Repeat exactly the lines of the listing from the line containing "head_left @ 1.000" through its last line, and nothing beyond them.

*** SUPPLIED DATA

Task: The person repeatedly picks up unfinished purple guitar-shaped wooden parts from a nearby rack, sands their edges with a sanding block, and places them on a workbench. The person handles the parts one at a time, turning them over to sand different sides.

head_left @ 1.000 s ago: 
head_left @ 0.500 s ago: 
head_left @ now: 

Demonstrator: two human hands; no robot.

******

EXERCISE SOLUTION
head_left @ 1.000 s ago: 
head_left @ 0.500 s ago: 
head_left @ now: 

Demonstrator: two human hands; no robot.

Nothing else is needed to complete this exercise.